By M. Dru Levasseur, Esq., Board Member for the ERA Coalition and Fund for Women’s Equality

I’m an openly trans attorney who has spent my legal career fighting discrimination on the basis of sex.  A year and a half ago, I joined the boards for the ERA Coalition and the Fund for Women’s Equality.  On this Women’s Equality Day, I’d like to share with you why I think the ERA matters.

My friend and mentor Desma Holcomb attended one of our “Meet the Co-Chairs” virtual fundraisers last year and said to me afterward, “This is not my mother’s ERA movement!”  She hit the nail on the head. We are a growing coalition of more than 200 organizations. We are led by amazing women of color. We are intersectional and inclusive in our approach to this work, meaning we are looking at eradicating all forms of gender oppression and we include people of all genders. Just like the little-known history of the ERA movement, we are queer.  

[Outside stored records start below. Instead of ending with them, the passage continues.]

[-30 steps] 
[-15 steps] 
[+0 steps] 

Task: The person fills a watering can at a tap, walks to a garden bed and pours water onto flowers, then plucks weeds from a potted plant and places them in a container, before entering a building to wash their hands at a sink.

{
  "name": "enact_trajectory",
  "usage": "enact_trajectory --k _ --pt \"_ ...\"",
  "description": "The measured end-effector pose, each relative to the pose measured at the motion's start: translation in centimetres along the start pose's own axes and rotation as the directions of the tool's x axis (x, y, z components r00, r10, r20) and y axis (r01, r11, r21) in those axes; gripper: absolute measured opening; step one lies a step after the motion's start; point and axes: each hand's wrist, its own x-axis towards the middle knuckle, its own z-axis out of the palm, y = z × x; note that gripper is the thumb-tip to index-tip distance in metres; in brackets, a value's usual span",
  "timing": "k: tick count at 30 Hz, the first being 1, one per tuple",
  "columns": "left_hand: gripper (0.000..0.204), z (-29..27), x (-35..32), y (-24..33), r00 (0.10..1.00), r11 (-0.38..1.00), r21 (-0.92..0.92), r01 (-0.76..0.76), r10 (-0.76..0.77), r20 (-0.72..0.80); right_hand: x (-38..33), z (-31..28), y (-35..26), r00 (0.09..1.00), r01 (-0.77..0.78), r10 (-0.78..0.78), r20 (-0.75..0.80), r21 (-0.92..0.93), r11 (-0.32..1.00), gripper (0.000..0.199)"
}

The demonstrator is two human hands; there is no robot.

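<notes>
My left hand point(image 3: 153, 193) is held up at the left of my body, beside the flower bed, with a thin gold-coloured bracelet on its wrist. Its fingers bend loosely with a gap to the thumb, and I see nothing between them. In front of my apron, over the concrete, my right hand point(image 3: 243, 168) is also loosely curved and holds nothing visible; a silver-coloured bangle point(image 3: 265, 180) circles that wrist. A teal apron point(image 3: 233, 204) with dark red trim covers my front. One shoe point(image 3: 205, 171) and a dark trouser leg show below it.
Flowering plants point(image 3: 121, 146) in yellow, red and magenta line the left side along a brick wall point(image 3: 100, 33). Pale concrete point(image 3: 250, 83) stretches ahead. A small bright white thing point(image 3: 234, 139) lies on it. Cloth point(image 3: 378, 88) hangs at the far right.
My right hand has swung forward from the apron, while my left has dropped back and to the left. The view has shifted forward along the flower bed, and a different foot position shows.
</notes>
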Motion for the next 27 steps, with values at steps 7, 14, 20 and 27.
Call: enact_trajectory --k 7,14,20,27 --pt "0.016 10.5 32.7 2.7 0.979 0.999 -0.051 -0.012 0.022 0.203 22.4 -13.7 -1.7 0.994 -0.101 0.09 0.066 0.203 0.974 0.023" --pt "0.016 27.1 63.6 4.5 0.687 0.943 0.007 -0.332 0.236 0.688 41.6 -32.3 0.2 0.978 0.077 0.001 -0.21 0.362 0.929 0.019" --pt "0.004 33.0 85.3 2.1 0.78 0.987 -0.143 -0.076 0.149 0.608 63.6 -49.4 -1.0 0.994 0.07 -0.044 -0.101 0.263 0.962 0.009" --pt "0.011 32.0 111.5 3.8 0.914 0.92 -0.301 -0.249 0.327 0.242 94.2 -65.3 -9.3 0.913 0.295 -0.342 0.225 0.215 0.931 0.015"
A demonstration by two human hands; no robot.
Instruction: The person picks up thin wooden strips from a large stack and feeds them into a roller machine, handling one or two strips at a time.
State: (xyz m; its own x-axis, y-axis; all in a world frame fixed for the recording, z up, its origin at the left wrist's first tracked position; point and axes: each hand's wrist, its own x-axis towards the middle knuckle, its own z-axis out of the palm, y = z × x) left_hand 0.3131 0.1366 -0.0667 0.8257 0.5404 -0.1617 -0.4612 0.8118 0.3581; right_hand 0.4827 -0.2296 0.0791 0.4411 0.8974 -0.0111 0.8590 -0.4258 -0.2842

Last summer, the LGBTQ+ community celebrated the landmark legal victory, Bostock v. Clayton Cty, in which the United States Supreme Court held that Title VII of the 1964 Civil Rights Act protects gay and transgender employees. The court interpreted “because of sex” broadly to include discrimination on the basis of sexual orientation and gender identity. In my litigation career at Lambda Legal, I worked on cases that were the building blocks for this decision. The Bostock victory was a dream come true for me and for so many of us in the LGBTQ+ movement because we know that employment is connected to survival.  We also know that this legal precedent will impact so many other areas where LGBTQ+ people face discrimination such as access to health care and housing.  

We need multiple strategies to address the existing inequities that exist for our communities. We need explicit laws passed by Congress that send a clear message of what we already know in the courts to be true –– like the Equality Act, which will provide consistent and explicit protections on the basis of sex, sexual orientation and gender identity. We need  a sweeping civil rights law that doesn’t leave any stone unturned or any avenue for discrimination. We need to send a clear message that LGBTQ+ people are full human beings under the eyes of the law.  

The most protective way, however, to achieve equality on the basis of sex, which we now know includes LGBTQ+ people, is to pass a constitutional amendment. The text of the ERA is very simple. “Equality of rights under the law shall not be denied or abridged by the United States or by any state on account of sex.”  And more importantly, it states, “The Congress shall have the power to enforce, by appropriate legislation, the provisions of this article.” 

We have been fighting to see the ERA become part of the Constitution for nearly a century after the amendment was first introduced, and more than 50 years after Congress passed it. The last few years have brought significant progress toward that reality. Last year, led by Jennifer Carroll Foy and Jennifer McClellan and with the help of the first openly trans legislator in the country, Danica Roem, Virginia became the 38th and final state needed to ratify the ERA. And earlier this year, the House of Representatives voted to remove an arbitrary time limit Congress set when the ERA first passed in 1972 for the States to ratify it. A bipartisan resolution has been introduced in the Senate to do the same.

Our foremothers started the fight for the ERA nearly a century ago. Today, Black women are still paid 63 cents for every dollar paid to white, non-Hispanic men. Bisexual cisgender women and all transgender people experience 30% higher poverty rates. We need to know our history, including the queer history of the ERA, and we need to continue to build inclusive movements.  

The ERA is not going away. We’ve come too far. Join the coalition. Join the fight. Do it for the generations who have come before you. Do it for the future generations of girls, trans women of color, people of all genders and sexual orientations. This is your mother’s ERA movement, but it is also yours.